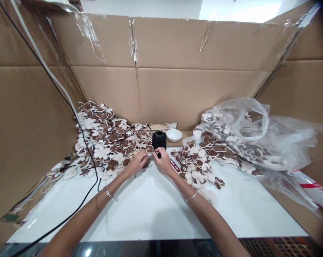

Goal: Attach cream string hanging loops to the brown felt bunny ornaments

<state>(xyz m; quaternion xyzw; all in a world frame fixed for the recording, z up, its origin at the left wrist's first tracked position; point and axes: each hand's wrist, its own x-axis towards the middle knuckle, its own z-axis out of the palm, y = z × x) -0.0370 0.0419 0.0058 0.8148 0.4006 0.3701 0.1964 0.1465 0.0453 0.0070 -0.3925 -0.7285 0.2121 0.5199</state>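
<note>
My left hand [139, 161] and my right hand [162, 160] meet near the middle of the white table, fingers closed on a small brown flower-shaped piece [150, 150] between them. Just behind them stands a black cylinder [159, 140]. Thin beige strings [131, 154] lie beside my left hand. A red cutter [174, 165] rests to the right of my right hand. Many brown and white felt pieces [111, 137] are heaped at the left, and a smaller pile with bows [195, 162] lies at the right.
A white bowl [174, 135] stands behind the cutter. At the right, a clear plastic bag [279, 139] holds more pieces. Cardboard walls [177, 85] enclose the table [145, 210] at the back and sides. A black cable [89, 194] crosses the left side.
</note>
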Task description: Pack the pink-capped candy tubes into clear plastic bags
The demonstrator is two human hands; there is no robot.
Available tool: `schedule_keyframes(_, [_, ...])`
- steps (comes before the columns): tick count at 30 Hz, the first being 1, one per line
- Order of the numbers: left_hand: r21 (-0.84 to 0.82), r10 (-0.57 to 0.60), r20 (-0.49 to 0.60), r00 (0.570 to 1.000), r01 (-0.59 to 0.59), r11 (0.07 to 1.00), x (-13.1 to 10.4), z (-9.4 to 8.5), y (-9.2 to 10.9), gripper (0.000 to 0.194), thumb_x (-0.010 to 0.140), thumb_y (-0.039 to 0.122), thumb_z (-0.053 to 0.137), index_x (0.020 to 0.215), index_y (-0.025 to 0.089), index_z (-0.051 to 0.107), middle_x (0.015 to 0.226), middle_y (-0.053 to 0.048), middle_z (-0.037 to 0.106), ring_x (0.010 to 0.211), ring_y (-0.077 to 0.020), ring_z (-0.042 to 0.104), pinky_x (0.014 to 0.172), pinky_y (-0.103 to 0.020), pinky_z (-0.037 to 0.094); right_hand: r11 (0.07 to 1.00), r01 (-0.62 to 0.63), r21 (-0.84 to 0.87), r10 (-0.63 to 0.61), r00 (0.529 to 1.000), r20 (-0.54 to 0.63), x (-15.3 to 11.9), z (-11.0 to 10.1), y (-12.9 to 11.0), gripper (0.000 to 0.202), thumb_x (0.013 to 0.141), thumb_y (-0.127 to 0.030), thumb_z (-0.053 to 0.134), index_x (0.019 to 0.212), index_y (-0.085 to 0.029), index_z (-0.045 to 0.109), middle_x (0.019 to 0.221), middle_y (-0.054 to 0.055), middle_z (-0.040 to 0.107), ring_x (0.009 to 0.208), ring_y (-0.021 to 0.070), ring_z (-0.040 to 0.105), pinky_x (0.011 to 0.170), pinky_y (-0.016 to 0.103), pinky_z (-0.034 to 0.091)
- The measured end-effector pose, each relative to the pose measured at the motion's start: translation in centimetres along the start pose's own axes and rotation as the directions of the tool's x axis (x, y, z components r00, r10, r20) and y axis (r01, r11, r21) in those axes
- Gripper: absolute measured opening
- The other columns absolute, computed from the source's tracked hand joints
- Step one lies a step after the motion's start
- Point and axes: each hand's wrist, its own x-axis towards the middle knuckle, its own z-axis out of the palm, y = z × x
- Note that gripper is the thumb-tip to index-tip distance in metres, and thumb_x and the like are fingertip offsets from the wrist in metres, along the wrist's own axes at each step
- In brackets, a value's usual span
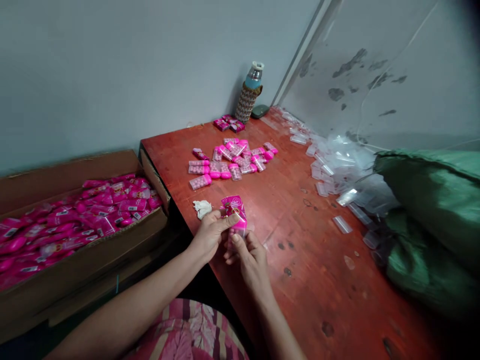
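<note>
Near the table's left edge, my left hand (213,232) pinches a glossy pink printed sleeve (233,203). Just below it, my right hand (252,256) has its fingers closed around a small clear candy container with a pink cap (240,225). The container's cap end meets the lower part of the sleeve; fingers hide how far the two overlap. Beyond the hands lies a loose group of clear containers (235,150) with pink caps and pink balls inside. A crumpled white scrap (202,208) rests just past my left hand.
On the left, a cardboard box (123,162) holds many pink packs (108,200). Small pink packets (228,123) and a bottle in a knitted cover (247,97) stand at the back of the red table (307,280). Clear plastic sleeves (326,170) and a green sack (423,215) lie right.
</note>
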Motion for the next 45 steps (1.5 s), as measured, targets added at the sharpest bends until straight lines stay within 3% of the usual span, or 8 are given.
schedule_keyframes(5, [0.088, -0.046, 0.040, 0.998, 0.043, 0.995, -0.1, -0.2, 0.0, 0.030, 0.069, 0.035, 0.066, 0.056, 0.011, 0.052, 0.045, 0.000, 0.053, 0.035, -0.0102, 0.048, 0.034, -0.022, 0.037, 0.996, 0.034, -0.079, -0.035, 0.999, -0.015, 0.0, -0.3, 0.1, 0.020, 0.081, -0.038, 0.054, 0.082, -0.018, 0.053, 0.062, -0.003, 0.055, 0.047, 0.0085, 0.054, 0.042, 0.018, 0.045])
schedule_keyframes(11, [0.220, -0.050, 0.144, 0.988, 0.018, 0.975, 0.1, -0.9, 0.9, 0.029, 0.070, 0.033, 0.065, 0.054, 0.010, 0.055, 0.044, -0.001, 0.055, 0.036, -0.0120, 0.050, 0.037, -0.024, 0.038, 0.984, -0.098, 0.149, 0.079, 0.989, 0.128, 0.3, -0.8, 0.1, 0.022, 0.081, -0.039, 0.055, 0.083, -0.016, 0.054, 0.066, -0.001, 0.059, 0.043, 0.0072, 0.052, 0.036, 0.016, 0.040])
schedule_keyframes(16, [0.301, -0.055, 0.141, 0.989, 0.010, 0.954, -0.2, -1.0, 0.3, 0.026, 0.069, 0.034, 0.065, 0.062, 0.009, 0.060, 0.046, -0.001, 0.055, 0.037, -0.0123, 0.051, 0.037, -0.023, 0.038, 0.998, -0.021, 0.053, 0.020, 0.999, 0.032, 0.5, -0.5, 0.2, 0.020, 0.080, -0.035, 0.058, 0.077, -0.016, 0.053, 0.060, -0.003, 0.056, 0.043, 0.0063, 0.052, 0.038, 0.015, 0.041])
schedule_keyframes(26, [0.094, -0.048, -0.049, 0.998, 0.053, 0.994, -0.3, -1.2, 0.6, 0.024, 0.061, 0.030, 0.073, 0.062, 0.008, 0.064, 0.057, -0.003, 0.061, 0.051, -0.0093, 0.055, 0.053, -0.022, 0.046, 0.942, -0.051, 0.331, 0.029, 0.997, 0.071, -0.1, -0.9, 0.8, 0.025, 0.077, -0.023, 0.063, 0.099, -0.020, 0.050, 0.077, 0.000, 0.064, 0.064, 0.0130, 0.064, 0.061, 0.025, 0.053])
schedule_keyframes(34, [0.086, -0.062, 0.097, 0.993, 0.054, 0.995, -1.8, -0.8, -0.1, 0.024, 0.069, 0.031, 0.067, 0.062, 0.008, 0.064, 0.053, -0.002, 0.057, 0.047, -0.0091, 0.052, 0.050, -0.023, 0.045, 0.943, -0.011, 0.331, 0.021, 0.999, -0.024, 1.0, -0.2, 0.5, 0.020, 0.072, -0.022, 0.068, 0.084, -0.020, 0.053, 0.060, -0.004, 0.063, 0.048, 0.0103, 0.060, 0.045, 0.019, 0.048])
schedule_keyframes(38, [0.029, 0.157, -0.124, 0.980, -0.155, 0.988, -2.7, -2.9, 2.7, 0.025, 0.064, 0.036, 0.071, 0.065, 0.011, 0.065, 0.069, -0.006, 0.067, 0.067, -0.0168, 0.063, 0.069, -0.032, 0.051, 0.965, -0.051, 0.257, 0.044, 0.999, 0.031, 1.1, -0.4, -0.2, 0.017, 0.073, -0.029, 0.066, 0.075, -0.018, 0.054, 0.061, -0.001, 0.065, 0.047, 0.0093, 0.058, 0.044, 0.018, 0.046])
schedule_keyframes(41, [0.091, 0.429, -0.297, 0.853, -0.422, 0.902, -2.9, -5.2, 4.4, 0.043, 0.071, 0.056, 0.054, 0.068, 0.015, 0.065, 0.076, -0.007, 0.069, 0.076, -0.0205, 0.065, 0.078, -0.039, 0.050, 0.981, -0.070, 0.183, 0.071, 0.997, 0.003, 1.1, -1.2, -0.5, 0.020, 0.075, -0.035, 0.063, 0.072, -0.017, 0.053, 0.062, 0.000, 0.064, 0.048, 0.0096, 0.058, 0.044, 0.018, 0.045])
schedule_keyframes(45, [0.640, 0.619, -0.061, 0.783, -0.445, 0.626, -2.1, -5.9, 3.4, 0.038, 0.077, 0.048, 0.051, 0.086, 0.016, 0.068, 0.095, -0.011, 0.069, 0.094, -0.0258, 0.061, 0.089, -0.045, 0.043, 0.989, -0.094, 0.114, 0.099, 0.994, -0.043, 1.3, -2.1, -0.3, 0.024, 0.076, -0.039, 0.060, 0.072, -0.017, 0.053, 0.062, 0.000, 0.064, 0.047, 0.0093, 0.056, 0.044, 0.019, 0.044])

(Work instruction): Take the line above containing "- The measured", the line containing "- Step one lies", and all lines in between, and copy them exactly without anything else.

(Task result):
- The measured end-effector pose, each relative to the pose measured at the motion's start: translation in centimetres along the start pose's own axes and rotation as the directions of the tool's x axis (x, y, z components r00, r10, r20) and y axis (r01, r11, r21) in those axes
- Gripper: absolute measured opening
- The other columns absolute, computed from the source's tracked hand joints
- Step one lies a step after the motion's start

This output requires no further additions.